Lithwick's article on the blind leading the blind reminded me of a question that keeps coming up for me in the national debate about security; what is the law?

I don't mean "What are the individual laws that have been passed by Congress and signed by the President?" I don't mean "What are the laws that each state has passed?" I don't even mean the enormous body of regulation, riders, signing statements, and board of health decisions that regulate the world around us.

I mean, when we say the word "law," what do we mean?

I think most Americans' ideas about law are summed up in the Declaration of Independence: we all have natural rights, derived from God or from our very existence as human beings, and "that to secure these rights, governments are instituted among men, deriving their just cause from the consent of the governed." Law is about rights and justice. Conservatives and liberals, activists and constructionists will refer to rights, justice, ethics, morality, all in terms of first principles. We can debate what rights are, but they are there, and the law helps us secure them.

Wrong. If you believed it before, surely Dahlia Lithwick's article makes it impossible to believe now. Laws are passed, honored, and enforced according to expedience. The right hand does not know what the left is doing, and justice is whatever the president can make you think that justice is. Rights are not inalienable, not even those written into the constitution. They are provisional, malleable, historically produced, and now, sadly, some of the fundamental ones are ceasing to exist.

The "law" -- in this case the so-called compromise bill before congress, is an act of rhetoric. It is designed to convince you that the actions of government have something to do with justice (remember "just cause"). The real effects of this law (like law in general) are not predictable, but they have a great deal to do with power and very little to do with even the slightest meditation on what it means to be human, to be a political animal, to be enlightened.

Is it any wonder that the Chinese foreign minister tells the U.S. to shut up when some politician starts lecturing China on the "rule of law?" The law in the United States today is not a set of rules; it's a set of excuses for inequity and aggresssion. It would almost be better if McCain and company understood this fact -- then at least we could credit them with pulling the strings. But nobody gets it, and so the basic way Americans have viewed the world since the enlightenment is coming apart.

It turns out reading the Declaration of Independence is a waste of time: it never was "a law," and now it's not even a reasonable description of what "the law" might be. The Constitution is a cut and paste blog that is useful for generating debate but ultimately separate from the day-to-day workings of governent. The law is a language game. Those rights you thought you had now exist in name only, to get you to shut up and huddle down in your homeland.

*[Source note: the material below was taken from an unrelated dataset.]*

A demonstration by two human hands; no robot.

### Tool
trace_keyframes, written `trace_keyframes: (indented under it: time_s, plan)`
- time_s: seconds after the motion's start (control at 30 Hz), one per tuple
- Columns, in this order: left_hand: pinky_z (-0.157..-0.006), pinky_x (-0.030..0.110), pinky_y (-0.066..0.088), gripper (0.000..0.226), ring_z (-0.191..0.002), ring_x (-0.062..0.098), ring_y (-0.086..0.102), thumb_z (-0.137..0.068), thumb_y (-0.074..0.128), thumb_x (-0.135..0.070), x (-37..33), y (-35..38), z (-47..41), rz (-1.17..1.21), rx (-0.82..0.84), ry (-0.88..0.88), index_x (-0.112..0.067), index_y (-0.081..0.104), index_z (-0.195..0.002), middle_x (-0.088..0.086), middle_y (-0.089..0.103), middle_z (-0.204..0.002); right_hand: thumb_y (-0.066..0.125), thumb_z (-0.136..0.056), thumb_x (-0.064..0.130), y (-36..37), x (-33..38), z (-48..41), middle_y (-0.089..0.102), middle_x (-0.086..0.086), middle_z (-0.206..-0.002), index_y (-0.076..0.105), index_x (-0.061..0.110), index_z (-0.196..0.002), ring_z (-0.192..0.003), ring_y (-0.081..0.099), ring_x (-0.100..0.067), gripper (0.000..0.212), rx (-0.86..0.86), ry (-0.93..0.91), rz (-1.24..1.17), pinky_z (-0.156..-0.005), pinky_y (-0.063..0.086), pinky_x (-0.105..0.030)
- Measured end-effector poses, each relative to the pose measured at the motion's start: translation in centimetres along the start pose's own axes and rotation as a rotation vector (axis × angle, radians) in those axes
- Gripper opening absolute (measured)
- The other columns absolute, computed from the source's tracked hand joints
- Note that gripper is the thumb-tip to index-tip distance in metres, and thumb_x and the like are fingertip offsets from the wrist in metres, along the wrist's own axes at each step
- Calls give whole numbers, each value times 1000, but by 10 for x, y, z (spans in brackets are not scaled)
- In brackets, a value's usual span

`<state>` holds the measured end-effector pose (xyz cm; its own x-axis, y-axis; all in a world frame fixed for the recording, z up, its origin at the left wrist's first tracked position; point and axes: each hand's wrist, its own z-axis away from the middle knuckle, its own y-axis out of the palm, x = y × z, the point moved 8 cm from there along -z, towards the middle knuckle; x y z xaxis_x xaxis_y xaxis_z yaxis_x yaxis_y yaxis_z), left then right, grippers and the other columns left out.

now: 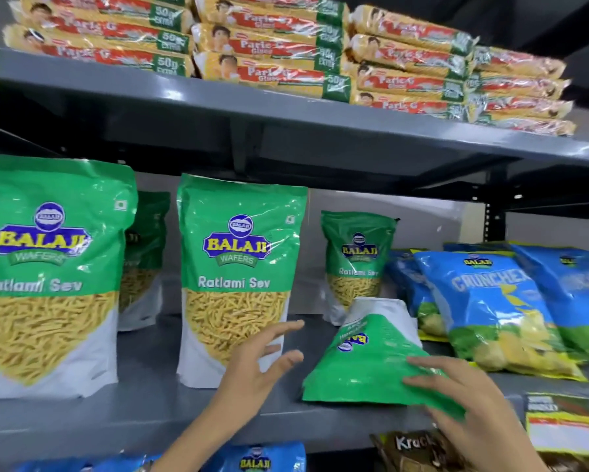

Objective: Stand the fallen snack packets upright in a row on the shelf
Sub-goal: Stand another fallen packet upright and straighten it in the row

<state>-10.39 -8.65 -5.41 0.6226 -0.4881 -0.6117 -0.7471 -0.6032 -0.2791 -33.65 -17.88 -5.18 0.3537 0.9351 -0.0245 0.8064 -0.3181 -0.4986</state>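
Packet point(364, 366), green, fallen on shelf point(150, 407), near corner pinched in right grip point(466, 403); left grip point(252, 366) spread alongside.

The grey shelf point(150, 413) in front of me carries green sev packets along its left and middle. A big packet point(48, 277) stands upright at the far left, near the front edge, with a second packet point(143, 253) upright just behind its right side. The middle packet point(238, 277) stands upright too, apart from the big one. Further back and to the right, a small packet point(356, 264) stands upright near the back wall. In front of it the fallen packet point(364, 362) lies flat — base toward the back, top at the front edge. On the right, blue packets point(483, 301) lie tilted back, overlapping one another.
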Motion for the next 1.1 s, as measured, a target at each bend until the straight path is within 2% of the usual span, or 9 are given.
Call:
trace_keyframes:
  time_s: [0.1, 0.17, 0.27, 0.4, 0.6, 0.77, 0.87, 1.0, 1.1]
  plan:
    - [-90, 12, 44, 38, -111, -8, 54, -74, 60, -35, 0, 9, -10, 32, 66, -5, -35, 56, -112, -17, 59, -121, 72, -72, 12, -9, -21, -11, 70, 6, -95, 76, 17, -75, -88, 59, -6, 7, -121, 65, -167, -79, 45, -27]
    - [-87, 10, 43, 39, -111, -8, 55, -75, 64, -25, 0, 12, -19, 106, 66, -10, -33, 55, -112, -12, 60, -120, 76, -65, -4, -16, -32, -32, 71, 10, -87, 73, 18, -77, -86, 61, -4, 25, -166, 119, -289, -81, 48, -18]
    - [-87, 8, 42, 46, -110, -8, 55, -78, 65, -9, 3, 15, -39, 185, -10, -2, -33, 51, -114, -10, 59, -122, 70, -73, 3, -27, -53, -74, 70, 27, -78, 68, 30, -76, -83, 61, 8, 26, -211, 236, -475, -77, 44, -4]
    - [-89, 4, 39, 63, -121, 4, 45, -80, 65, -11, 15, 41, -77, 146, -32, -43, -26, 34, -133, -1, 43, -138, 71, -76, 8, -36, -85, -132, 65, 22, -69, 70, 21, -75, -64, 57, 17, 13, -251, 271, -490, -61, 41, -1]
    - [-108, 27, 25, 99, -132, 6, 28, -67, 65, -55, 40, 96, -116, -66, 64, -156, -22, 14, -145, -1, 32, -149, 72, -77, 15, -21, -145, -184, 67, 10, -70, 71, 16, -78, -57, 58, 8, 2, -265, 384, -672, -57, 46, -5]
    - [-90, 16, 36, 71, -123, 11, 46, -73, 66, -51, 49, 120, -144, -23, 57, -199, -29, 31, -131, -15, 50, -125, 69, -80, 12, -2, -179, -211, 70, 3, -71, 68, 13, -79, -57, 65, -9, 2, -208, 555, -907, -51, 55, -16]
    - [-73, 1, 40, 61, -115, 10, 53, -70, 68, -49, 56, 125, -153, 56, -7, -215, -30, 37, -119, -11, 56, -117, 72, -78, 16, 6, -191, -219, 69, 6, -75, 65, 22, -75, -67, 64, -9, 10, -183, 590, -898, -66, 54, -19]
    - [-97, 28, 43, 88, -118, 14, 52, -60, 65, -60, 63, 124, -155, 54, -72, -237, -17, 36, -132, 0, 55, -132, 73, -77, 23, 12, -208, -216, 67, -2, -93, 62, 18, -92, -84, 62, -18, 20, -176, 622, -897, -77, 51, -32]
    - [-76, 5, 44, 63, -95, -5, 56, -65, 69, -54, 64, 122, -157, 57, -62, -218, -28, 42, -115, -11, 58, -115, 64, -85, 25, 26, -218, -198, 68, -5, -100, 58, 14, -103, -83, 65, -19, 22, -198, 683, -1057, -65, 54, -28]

That the people cheering this on should call themselves "conservatives," advocates of "natural rights," or defenders of the Constitution is either duplicitous or stupid. It's also a disaster.

Hell yes I'm mad. I'm a blogger.


UPDATE -- It's worse than I feared. See WaPo here and here.

1 comment:

Anonymous said...

So the constitution is, in effect, useless? Well, strike the sets, send the actors home, we have nothing! This country was founded, for all intents and purposes, on the constitution and, were it read and used correctly, could help to produce a more just and equal society. If every citizen, politician and judge paid an ounce of attention to it, they would realize they have sold the foundation of this country down the river. It may seem as though it's a good idea to have a king able to carry out every single task the government "needs" to but power is inevitably corrupting. We have a Congress and an independent judiciary for a reason and this country, while not perfect, is better than any alternative that has ever existed or is presently existing. To relegate the constitution to the realm of the irrelevant is to suggest that ideas and ideals have no place in this world. America is supposed to be about ideas and ideals rather than dogma and ideology. If you don't like the Constitution, get out of my country and take all the other nihilists and hedonists with you.